> [Instructions to follow]:
Find the lines in the entries that follow where the word "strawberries" occurs, and state how many there are, with no other words.

> [Extracted data entries]:
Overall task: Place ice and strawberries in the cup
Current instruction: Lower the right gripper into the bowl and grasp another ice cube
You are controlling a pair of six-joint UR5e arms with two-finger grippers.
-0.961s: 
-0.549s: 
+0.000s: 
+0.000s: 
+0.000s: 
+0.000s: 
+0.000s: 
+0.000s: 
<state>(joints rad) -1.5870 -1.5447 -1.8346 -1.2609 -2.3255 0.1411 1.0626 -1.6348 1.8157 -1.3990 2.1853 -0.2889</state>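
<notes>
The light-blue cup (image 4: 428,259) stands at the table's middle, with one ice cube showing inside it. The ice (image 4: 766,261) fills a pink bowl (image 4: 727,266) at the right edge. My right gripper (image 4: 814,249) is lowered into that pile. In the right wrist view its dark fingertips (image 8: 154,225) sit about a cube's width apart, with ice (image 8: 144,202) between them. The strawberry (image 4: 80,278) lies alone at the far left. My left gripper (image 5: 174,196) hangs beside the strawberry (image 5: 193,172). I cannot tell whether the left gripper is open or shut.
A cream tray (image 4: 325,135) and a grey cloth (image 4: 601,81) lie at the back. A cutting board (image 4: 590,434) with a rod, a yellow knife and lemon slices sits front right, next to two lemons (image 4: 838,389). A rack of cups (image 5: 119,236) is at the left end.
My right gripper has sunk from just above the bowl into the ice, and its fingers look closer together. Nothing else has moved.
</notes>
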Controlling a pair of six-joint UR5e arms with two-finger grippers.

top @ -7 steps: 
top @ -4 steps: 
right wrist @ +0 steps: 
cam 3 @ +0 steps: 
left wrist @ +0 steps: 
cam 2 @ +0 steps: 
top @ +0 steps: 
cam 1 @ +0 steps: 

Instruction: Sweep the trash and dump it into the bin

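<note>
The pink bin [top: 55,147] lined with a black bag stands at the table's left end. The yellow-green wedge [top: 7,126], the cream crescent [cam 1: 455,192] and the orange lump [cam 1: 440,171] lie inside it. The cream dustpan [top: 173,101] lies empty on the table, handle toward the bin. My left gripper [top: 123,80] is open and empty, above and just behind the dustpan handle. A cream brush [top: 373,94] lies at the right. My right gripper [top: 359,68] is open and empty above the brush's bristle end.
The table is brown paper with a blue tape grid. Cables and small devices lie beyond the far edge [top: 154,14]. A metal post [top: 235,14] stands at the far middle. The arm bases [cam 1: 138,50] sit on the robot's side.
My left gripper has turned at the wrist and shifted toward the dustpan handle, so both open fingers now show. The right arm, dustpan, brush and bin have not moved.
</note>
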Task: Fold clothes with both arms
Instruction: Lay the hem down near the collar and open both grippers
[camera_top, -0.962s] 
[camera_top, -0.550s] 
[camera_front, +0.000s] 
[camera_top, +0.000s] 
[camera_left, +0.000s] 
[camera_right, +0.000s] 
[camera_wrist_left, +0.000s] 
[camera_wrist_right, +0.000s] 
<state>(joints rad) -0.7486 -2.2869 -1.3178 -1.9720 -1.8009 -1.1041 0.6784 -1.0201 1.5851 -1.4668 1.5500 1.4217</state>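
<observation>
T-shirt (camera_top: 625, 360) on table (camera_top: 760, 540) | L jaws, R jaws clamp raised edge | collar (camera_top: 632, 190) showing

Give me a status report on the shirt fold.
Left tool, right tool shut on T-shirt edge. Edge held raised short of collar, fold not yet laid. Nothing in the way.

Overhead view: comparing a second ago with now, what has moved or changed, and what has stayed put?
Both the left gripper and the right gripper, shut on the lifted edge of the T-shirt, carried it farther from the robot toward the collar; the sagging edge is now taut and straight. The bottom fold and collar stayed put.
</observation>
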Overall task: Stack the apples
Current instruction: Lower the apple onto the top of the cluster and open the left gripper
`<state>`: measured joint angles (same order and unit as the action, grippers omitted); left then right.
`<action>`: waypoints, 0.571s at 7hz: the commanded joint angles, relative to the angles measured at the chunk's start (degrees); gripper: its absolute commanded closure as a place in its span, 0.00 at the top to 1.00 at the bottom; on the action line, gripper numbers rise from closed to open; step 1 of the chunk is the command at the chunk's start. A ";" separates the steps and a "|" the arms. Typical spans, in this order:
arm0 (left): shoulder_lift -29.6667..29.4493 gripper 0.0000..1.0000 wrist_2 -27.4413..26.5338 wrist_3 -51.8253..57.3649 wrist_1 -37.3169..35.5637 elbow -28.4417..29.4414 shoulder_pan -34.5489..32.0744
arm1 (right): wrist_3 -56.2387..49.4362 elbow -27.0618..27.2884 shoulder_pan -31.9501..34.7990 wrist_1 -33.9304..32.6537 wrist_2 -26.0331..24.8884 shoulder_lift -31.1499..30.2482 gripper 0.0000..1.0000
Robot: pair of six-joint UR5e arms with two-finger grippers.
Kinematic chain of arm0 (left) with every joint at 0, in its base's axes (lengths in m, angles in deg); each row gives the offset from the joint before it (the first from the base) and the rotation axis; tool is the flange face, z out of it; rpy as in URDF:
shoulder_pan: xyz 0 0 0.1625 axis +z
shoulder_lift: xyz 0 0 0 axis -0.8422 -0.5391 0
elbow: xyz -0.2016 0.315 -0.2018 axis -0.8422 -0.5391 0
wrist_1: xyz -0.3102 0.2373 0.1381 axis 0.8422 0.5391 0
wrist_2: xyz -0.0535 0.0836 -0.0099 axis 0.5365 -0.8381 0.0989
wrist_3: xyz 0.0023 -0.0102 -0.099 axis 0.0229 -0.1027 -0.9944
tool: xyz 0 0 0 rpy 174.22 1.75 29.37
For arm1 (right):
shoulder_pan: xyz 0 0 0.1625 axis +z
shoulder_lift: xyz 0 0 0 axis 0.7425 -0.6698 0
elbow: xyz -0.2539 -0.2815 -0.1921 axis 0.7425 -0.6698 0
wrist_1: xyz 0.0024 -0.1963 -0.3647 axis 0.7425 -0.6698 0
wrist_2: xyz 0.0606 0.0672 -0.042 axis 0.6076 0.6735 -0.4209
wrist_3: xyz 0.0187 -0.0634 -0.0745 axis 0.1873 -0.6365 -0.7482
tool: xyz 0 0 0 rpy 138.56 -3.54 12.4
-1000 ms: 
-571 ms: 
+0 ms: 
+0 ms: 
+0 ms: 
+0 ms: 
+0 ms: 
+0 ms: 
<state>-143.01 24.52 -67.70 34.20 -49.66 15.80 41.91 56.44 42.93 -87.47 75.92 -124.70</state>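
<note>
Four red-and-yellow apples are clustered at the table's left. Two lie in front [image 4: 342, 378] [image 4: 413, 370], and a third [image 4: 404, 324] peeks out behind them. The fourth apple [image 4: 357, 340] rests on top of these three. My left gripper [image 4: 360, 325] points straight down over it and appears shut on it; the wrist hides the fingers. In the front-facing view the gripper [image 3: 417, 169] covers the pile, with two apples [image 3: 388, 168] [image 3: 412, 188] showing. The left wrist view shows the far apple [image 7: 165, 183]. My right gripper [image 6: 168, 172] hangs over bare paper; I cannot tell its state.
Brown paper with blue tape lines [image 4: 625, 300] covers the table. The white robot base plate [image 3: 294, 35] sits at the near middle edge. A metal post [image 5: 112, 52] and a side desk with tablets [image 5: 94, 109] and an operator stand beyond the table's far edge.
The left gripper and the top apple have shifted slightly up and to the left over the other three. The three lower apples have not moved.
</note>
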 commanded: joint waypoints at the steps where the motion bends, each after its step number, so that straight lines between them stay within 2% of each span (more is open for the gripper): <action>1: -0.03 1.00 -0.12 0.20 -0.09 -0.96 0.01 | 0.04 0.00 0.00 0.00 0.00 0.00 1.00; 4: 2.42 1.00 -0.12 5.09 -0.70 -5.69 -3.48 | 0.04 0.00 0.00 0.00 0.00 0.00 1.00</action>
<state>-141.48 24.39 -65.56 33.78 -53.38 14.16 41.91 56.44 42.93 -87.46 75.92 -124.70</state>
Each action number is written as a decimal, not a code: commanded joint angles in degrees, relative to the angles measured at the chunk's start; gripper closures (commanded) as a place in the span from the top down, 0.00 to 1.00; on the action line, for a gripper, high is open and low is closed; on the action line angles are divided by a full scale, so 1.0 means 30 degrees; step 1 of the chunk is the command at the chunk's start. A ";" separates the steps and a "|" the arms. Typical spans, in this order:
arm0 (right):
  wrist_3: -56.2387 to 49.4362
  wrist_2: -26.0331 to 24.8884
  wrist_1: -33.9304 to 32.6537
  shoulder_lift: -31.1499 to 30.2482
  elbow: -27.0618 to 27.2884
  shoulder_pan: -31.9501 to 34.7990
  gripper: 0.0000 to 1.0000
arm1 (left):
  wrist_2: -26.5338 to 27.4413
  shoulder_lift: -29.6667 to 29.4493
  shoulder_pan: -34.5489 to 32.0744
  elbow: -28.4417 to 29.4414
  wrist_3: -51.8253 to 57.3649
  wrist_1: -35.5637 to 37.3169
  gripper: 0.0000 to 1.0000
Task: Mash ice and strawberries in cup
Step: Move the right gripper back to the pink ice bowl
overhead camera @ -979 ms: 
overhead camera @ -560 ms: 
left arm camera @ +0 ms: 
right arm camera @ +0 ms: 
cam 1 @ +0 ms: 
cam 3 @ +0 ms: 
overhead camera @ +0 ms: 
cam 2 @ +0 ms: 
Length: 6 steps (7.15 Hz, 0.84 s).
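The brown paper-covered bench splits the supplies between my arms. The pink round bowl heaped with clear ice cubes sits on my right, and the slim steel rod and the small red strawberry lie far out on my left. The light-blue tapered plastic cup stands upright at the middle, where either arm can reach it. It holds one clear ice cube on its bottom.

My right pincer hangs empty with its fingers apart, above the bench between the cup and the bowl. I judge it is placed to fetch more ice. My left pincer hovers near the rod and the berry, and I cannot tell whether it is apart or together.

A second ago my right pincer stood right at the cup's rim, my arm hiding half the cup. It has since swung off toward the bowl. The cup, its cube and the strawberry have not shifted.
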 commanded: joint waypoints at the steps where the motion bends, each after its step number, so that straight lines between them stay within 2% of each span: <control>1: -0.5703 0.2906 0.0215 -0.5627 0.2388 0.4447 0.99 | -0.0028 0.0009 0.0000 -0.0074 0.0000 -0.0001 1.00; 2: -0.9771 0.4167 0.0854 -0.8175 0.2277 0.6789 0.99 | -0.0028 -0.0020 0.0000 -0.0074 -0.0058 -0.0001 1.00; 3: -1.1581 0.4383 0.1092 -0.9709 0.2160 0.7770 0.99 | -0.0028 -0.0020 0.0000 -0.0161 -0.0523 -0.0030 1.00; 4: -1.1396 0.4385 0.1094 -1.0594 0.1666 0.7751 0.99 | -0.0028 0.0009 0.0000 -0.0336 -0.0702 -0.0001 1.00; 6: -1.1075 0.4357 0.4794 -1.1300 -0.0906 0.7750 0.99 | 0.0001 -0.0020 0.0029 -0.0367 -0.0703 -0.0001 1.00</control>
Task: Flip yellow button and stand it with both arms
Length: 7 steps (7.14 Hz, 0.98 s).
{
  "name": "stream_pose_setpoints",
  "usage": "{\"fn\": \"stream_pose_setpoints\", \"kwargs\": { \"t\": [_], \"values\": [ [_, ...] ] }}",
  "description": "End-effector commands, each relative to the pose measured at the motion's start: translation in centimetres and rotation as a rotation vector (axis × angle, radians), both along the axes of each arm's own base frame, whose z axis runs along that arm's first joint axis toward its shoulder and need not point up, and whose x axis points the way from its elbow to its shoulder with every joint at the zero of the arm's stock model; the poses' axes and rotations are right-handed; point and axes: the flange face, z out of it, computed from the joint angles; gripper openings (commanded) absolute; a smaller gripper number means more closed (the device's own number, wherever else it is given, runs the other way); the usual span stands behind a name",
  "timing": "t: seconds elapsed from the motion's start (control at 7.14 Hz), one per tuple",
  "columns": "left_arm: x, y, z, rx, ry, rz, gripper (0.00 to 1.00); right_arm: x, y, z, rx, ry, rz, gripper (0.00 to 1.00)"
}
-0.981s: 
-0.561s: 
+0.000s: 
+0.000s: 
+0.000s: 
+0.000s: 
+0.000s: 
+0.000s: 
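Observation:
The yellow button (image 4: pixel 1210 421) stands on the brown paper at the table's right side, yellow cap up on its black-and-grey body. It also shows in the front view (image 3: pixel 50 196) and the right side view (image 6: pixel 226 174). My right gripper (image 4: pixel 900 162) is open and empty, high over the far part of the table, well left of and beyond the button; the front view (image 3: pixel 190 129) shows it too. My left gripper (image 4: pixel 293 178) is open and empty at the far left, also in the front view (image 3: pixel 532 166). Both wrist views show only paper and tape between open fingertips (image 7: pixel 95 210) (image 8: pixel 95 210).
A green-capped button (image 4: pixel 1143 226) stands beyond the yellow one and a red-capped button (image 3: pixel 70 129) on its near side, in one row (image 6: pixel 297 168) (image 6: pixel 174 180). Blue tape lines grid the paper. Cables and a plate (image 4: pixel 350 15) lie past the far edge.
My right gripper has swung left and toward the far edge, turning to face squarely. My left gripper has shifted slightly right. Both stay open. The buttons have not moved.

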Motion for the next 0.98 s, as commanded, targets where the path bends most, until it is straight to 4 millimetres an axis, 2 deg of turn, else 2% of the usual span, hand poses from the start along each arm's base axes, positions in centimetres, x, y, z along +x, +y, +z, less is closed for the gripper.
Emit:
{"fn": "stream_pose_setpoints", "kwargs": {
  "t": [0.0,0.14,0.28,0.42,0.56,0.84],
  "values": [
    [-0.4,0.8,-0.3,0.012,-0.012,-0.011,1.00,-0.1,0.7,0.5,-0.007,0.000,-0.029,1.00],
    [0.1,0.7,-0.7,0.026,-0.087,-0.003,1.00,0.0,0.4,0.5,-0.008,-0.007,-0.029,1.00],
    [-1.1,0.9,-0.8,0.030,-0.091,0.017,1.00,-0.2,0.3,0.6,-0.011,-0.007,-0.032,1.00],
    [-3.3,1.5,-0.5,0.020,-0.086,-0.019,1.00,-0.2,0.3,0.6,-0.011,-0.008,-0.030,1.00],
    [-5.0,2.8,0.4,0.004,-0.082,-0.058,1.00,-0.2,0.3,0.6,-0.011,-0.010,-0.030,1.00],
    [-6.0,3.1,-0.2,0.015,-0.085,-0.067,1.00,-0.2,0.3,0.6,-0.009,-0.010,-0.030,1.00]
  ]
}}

> [Written response]:
2